Hi. We're gonna be talking about the diagnosis of abdominal aortic aneurysm,
and specifically how to diagnose and manage this in the Emergency Department.
So let's start out here with the case study.
So this is a 67-year-old male presenting to the Emergency Department
with right flank and abdominal pain,
which began suddenly about one hour prior to his arrival.
He has a history of hypertension and elevated cholesterol,
and also has an extensive smoking history.
His initial vital signs concern you, his blood pressure is 90/52,
his heart rate is 115, respiratory rate of 14,
and his oxygen saturation is 98% in room air.
His temperature is 37.1,
and you're astutely concerned about ruptured AAA.
You're worried because of his symptoms that he's presenting with,
as well as his vital signs.
So we're gonna talk about what makes you worried about it,
and what are also the best initial tests or interventions to obtain for this patient?
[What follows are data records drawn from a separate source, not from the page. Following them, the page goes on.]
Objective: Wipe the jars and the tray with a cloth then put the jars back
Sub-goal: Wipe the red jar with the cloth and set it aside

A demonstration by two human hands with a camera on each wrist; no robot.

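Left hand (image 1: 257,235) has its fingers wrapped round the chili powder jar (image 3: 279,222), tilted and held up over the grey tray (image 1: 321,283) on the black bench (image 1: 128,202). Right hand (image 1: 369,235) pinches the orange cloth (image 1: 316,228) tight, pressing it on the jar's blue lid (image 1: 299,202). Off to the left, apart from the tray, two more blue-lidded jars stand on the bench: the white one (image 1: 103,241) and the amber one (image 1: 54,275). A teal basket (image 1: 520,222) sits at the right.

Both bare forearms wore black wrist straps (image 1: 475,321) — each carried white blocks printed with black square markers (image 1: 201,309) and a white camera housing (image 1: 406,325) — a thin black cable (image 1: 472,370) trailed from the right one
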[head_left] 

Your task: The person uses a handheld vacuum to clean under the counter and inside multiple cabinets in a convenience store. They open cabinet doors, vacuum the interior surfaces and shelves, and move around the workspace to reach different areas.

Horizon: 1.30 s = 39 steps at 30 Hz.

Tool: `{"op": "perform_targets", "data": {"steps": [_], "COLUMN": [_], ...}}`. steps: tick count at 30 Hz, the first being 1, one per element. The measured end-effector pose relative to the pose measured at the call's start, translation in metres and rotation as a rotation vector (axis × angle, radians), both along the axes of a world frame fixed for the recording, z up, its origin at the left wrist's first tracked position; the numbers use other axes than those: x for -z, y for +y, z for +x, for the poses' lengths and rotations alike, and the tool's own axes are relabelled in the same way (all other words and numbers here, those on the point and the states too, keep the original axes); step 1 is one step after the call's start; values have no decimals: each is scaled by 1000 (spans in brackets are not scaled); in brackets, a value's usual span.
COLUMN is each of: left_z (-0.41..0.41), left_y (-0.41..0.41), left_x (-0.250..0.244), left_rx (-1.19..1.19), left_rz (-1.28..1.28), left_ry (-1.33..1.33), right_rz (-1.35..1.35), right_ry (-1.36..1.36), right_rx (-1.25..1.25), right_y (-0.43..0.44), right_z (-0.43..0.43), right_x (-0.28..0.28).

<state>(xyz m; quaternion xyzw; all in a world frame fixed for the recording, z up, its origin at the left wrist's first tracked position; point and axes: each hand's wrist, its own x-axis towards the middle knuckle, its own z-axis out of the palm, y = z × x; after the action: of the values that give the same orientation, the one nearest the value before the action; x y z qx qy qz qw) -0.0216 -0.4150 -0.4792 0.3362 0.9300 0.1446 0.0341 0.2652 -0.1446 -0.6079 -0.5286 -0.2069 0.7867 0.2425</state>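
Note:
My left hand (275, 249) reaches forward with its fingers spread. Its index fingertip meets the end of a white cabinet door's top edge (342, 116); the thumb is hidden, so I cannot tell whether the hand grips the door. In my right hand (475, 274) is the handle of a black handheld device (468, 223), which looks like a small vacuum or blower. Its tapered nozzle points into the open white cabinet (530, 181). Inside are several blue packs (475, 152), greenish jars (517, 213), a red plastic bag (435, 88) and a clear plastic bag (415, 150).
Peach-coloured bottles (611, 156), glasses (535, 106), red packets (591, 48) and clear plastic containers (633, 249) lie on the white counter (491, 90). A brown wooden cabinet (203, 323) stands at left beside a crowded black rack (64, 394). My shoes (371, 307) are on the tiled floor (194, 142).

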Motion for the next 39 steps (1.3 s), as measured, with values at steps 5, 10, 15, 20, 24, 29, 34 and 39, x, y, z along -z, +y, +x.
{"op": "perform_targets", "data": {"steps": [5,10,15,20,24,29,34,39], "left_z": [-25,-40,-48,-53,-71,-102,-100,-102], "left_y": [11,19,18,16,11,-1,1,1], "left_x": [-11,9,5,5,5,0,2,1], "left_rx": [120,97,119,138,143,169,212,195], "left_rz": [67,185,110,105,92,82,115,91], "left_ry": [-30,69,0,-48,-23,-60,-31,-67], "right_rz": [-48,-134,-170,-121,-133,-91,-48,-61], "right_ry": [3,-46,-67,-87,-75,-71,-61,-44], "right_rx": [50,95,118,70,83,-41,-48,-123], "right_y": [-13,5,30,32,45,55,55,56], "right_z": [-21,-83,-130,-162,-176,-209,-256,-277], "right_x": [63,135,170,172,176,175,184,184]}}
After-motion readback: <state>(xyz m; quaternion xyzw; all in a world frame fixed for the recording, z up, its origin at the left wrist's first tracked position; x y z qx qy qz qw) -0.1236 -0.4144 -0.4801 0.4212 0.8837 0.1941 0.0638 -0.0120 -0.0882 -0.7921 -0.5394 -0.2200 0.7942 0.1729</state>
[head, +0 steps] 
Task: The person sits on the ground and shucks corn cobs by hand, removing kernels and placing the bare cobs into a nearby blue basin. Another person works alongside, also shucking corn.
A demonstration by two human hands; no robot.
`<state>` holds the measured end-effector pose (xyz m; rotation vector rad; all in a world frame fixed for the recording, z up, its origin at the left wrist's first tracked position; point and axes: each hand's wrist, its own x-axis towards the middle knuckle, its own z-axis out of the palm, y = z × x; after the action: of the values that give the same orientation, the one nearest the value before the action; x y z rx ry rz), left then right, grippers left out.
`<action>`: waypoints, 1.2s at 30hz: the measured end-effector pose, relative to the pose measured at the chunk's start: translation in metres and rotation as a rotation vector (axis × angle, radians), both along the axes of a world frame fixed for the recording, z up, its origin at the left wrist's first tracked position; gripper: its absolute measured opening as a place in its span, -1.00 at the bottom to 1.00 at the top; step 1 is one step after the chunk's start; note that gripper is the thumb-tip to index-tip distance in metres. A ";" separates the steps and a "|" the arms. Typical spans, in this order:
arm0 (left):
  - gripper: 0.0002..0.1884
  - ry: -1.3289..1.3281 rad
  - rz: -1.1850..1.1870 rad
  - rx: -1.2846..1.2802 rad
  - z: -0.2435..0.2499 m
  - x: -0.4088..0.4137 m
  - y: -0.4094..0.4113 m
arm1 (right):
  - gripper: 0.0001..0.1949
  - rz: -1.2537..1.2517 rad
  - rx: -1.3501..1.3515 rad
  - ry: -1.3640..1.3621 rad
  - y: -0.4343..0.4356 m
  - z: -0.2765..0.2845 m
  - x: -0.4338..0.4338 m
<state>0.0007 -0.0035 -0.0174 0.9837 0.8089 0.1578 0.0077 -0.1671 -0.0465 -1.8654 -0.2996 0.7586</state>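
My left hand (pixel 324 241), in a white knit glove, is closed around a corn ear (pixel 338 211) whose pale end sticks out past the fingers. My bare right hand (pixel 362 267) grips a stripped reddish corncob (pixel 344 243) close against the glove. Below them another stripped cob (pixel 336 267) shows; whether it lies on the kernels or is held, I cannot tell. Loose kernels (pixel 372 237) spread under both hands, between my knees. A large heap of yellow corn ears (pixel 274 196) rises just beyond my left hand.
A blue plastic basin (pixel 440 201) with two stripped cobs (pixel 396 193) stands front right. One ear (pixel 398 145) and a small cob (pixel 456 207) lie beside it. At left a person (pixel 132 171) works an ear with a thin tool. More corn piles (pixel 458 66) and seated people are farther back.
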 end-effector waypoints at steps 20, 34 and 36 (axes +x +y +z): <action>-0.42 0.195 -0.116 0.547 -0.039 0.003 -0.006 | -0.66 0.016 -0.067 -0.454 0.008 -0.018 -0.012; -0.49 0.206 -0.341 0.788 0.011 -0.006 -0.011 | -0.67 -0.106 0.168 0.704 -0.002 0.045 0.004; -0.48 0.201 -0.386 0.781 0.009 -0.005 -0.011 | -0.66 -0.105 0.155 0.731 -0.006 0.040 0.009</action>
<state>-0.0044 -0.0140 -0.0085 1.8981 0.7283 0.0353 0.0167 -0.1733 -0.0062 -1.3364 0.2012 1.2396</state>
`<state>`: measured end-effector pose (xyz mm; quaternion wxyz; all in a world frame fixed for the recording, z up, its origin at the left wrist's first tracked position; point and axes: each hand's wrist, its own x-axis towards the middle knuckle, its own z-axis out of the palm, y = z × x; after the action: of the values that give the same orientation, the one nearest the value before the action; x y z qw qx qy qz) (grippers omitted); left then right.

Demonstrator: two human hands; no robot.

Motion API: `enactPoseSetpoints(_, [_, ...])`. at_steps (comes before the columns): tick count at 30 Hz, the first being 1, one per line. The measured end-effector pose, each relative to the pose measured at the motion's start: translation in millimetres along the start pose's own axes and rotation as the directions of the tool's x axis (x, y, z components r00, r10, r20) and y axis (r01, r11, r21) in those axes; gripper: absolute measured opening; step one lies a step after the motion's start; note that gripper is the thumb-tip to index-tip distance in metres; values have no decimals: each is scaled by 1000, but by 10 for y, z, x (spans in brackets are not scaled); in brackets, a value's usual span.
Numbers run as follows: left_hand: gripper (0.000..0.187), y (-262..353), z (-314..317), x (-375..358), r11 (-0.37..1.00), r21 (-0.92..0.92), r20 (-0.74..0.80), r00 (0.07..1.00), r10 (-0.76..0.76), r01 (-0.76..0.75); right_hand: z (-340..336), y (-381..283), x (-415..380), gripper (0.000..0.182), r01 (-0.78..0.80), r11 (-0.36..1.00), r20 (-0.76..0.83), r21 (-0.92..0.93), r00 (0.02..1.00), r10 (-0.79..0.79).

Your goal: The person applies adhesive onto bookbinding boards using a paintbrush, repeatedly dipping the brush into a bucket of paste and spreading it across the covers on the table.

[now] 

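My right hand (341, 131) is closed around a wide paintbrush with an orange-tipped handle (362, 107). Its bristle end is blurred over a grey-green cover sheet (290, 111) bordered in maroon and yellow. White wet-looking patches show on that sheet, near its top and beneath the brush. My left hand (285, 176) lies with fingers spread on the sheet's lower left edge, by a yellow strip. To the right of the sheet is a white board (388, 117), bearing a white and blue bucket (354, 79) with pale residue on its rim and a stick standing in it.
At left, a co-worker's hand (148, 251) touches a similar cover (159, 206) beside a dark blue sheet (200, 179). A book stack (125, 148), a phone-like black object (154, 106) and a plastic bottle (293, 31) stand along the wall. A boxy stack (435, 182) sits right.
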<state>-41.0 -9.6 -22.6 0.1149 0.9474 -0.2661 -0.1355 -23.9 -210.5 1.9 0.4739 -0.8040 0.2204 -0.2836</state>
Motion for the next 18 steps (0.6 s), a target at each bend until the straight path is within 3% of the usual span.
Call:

So what we wanna do for him?
Because abdominal aortic aneurysm is a life threatening condition,
so we wanna make sure that we're thinking and acting very quickly.
So what are the risk factors?
What makes us think about this more in a patient?
So it appears in older people generally, so older than 60 years of age.
And it's more common in men rather than women.
Oftentimes there's associated peripheral arterial disease.
So patients in a situation may have a known history of claudication in their legs,
or decrease blood flow to their legs,
or possibly even have had some procedures related to that.
Approximately 18% have a family history of aortic aneurysm
indicating that there's potentially some familial relation here.
Risk also increases with smoking,
and interestingly enough, it decreases with the number of years since quitting,
so patients who quit potentially can have their risk go down lower.